This is such vile and dogged Javert politics that not even my mother would have had a word for it. In parlay with big brother’s last-minute flight from Texas to Washington, D.C., some months ago to sign a reckless, pandering, unconstitutional do-not-deplug bill, it simply increases the ghoulish pseudo-religious capering over the then living, now dead corpse of the tragic young Mrs. Schiavo.
How many minutes, indeed. Have you ever been privy to a disaster, a close call, involving a wife, husband, child, mother, father, close companion of one kind or another? I have. Yes, I have at least once called 911. How many minutes elapsed? I had other things to think about. What to do? Keep calm. Keep calm. Try this. Try that. No, better go to the phone. Foolish? So what. Pick it up. Dial. “Hello, this is an emergency…”

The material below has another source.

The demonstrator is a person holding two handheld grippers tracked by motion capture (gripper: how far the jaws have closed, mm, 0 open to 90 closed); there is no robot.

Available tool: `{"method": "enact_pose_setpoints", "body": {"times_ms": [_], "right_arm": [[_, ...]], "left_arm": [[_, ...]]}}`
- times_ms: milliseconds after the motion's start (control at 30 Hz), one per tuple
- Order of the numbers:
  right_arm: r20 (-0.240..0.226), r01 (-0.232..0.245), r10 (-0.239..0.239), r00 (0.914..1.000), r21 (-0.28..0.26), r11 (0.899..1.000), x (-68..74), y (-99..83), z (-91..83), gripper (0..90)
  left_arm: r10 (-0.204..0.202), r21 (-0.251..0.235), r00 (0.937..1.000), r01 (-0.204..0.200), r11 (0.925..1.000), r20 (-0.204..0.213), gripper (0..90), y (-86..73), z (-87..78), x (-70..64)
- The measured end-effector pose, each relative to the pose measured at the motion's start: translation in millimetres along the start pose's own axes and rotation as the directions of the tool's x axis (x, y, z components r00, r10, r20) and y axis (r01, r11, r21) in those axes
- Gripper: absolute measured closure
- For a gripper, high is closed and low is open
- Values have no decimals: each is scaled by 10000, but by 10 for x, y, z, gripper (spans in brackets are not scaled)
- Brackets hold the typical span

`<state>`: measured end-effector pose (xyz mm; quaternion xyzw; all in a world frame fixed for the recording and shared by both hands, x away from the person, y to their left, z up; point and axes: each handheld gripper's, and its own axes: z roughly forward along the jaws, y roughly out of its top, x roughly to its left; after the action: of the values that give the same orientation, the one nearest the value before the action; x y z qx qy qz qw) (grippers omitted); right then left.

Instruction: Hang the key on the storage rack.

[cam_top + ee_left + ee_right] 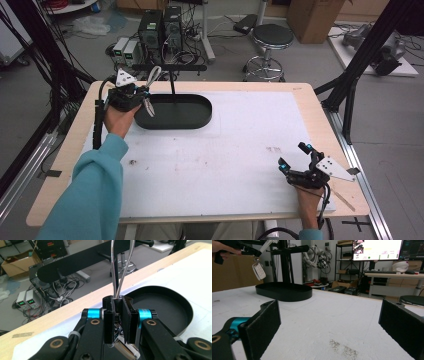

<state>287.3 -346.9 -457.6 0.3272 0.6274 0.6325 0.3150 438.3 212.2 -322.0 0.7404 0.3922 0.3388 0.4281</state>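
My left gripper (141, 95) is shut on a clear cord loop (154, 74) at the far left of the table. A white car key fob (149, 107) dangles below its jaws, over the left end of the black oval tray (197, 117). A thin post rises from the tray to a horizontal black bar (170, 67). In the left gripper view the loop (117, 272) rises from the closed left gripper (121, 315) toward the bar (75, 262). My right gripper (294, 156) rests open and empty at the near right. The right gripper view shows the fob (259, 270) hanging far off.
A white mat (225, 150) covers the wooden table. Behind the table stand a round stool (270, 37), computer cases (160, 27) with cables, and a cardboard box (315, 17). Black frame struts (357, 65) rise by the right edge.
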Motion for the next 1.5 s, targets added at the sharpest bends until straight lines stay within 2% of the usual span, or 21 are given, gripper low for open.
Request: {"method": "enact_pose_setpoints", "body": {"times_ms": [67, 233, 300, 400, 433, 633, 1033, 1167, 1500], "right_arm": [[2, 7, -7, 10000, -1, 10000, 0, 0, 0, 34], [4, 4, -4, 10000, -7, 10000, 0, 0, 0, 34], [5, 5, -5, 10000, 4, 10000, 0, 0, 0, 35], [3, -1, 1, 10000, -4, 10000, 0, 0, 0, 34], [2, -11, 11, 10000, -7, 10000, 1, 0, 0, 34], [15, -72, 72, 10000, 2, 10000, 5, 0, -2, 34], [19, -57, 57, 10000, -2, 10000, 5, 0, -4, 35], [2, -86, 86, 10000, 12, 10000, 6, 0, -5, 34], [2, -83, 83, 10000, 5, 10000, 4, 0, -5, 34]], "left_arm": [[-274, -125, 9996, 275, 9995, 90, 815, 18, 19, 6], [-204, -89, 9998, 204, 9998, -21, 815, 55, 59, 4], [-361, -132, 9993, 361, 9993, -27, 815, 50, 82, 4], [-556, -36, 9984, 556, 9984, 89, 815, 28, 125, 10], [-512, 51, 9986, 512, 9987, 91, 815, 22, 138, 12], [-695, 244, 9976, 696, 9973, -21, 815, -13, 204, 32], [-730, 407, 9971, 738, 9964, -225, 815, -53, 285, 33], [-595, 650, 9977, 615, 9960, -326, 815, -66, 313, 26], [-505, 730, 9968, 550, 9958, -622, 814, -78, 379, -22]]}}
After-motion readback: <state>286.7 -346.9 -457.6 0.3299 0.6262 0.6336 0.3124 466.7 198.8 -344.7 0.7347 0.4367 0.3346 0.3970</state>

I was of two minds — no, 20 minds, 50 minds — about pulling that tube out of Terri Schiavo, and always will be. That’s irrelevant to this latest abominable cynical ploy by the governor of Florida. “Abominable,” another word my mother would have come up with.

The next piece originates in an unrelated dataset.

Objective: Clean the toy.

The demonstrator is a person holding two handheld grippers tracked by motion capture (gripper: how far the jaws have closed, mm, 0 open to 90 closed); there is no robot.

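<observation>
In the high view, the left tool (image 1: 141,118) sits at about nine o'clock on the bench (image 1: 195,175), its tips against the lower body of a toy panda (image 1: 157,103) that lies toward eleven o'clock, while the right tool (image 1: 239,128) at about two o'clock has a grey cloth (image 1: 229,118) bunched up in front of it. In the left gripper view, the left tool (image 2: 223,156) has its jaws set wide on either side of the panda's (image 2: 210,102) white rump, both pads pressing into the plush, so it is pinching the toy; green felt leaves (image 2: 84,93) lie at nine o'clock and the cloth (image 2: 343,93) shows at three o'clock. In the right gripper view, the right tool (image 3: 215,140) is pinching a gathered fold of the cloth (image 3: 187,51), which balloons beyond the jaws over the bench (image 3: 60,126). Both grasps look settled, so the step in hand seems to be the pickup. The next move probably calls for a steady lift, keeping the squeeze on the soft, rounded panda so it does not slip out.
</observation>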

In search of some moral relief, I last night picked up and opened at random one of the most cleansing books of the past several generations, J.D. Salinger’s “The Catcher in the Rye.” Here is what I turned to. Holden Caulfield, to kill a couple of hours, has sat through a stage show and a dumb movie at Radio City Music Hall:
“The part that got me was, there was a lady sitting next to me that cried all through the goddam picture. The phonier it got, the more she cried. You’d have thought she did it because she was kindhearted as hell, but I was sitting right next to her, and she wasn’t. She had this little kid with her that was bored as hell and had to go to the bathroom, but she wouldn’t take him. She kept telling him to sit still and behave himself. She was about as kindhearted as a goddam wolf. You take somebody that cries their goddam eyes out, and nine times out of ten, they’re mean bastards at heart. I’m not kidding.”
And I’m not kidding in my revulsion in re Jeb Bush, not to mention George W. I can only think of a great man named Sam Irvin, senator from North Carolina, who sort of clinched the Watergate case with one line from the King James Bible: “Be not deceived; God is not mocked: for whatever a man soweth, that shall he also reap.” Or of another man named Joseph Welch, who two decades earlier turned the whole lurching history of the United States around with: “Senator McCarthy, I think until this moment … I never really gauged your cruelty or your recklessness.”
Mother, mother, rest in peace. Theresa Marie Schiavo, you too.